What is the nervous system?
The nervous system is made up of the brain, spinal cord and nerves. It controls much of what you think and feel and what your body does. It allows you to do things like walk, speak, swallow, breathe and learn. It also controls how the body reacts in an emergency.
The nervous system is made up of:
- the central nervous system, or CNS, which consists of the brain and spinal cord
- the peripheral nervous system, or PNS, which consists of nerves that connect the CNS to the rest of the body
The brain is made up of different parts.
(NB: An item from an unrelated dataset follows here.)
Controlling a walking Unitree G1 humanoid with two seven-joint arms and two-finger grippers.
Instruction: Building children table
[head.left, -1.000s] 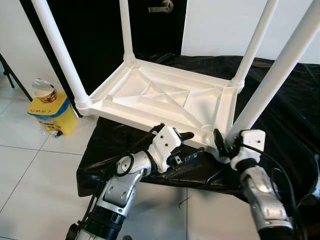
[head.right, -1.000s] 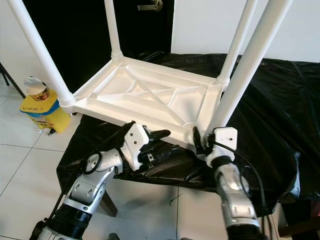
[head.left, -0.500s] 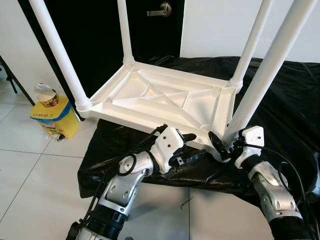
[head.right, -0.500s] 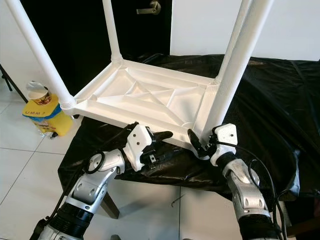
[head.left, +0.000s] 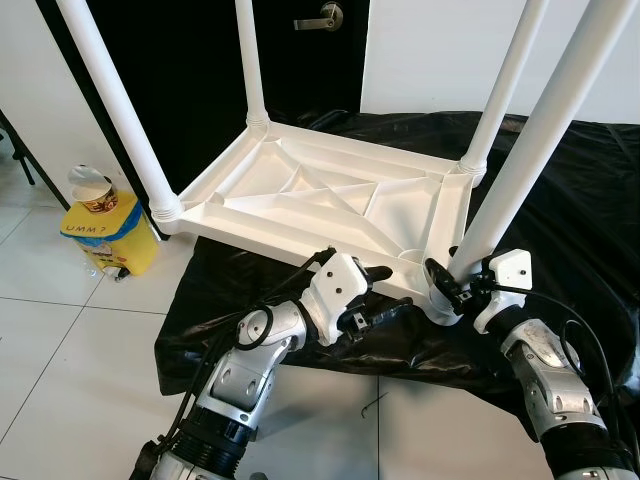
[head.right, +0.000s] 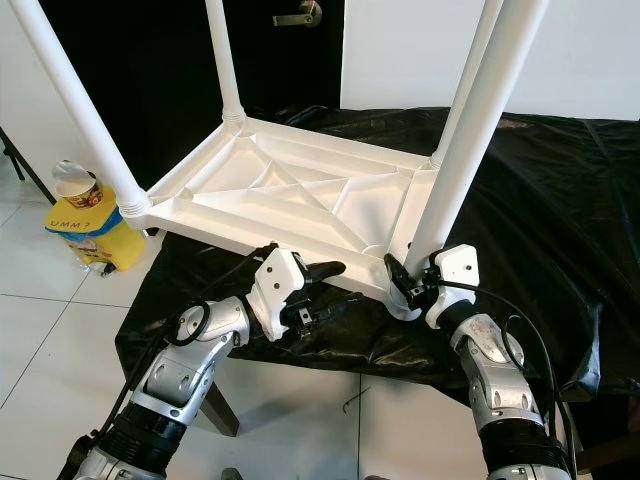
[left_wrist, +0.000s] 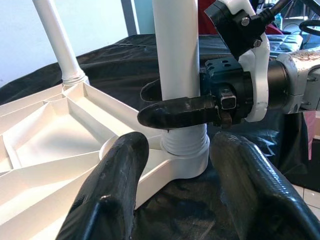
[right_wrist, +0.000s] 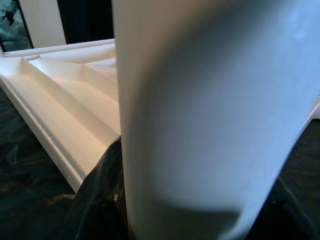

These include the cerebrum, the cerebellum, the thalamus, the hypothalamus and the brainstem.
The spinal cord carries motor and sensory signals between the brain and nerves. It also contains separate circuits for many reflexes.
Peripheral nerves carry messages between the brain and other parts of the body. Nerves have different kinds of pathways within them:
- Motor pathways carry messages from the brain to the muscles so you can move.
- Sensory pathways detect things such as light and sound and carry information about these to the brain.
The nervous system is mainly made up of cells called neurons. These are responsible for carrying messages to and from different parts of the body. Neurons are connected to each other, and to other cells, by synapses, which carry electrical signals, and neurotransmitters, which are the body’s chemical messengers.
What does the nervous system do?
The nervous system is responsible for:
- intelligence, learning and memory: your thoughts and feelings
- movement: how your body moves
- basic body functions like the beating of your heart, breathing, digestion, sweating and shivering
- the senses: sight, hearing, taste, touch and smell
A part of the nervous system, called the autonomic nervous system, controls a lot of the body processes we don’t think about, like breathing, sweating or shivering. There are 2 parts to the autonomic nervous system: the sympathetic nervous system, which controls how you respond in an emergency (it makes your heart beat faster and causes you to release adrenaline), and the parasympathetic nervous system, which prepares the body for rest. They work together to manage how the body responds to our changing environment and needs. For example, your pupils will change size to allow the right amount of light into your eyes so that you can see properly.
What are the common diseases of the nervous system?
There are thousands of conditions that start in or affect the central nervous system, including:
- degenerative conditions such as Parkinson’s disease, Alzheimer’s disease and multiple sclerosis
- seizure disorders, such as epilepsy
- cancer, such as brain tumours
- infections, such as meningitis
- brain injuries and spinal cord injuries
- spinal cord compression (spinal stenosis)
What are the symptoms of nervous-system problems?
There are many different symptoms that could suggest a problem with the central nervous system. They include:
- blurry vision
- leg or arm numbness
- loss of coordination, weakness or loss of muscle strength
- slurred speech
Other symptoms that might suggest a problem with the central nervous system include:
- emotional problems
- memory loss
- behavioural changes
It is important to seek medical help if you have symptoms like these that do not go away on their own.
There are also many diseases that affect the peripheral nervous system. These disorders and common symptoms are described here.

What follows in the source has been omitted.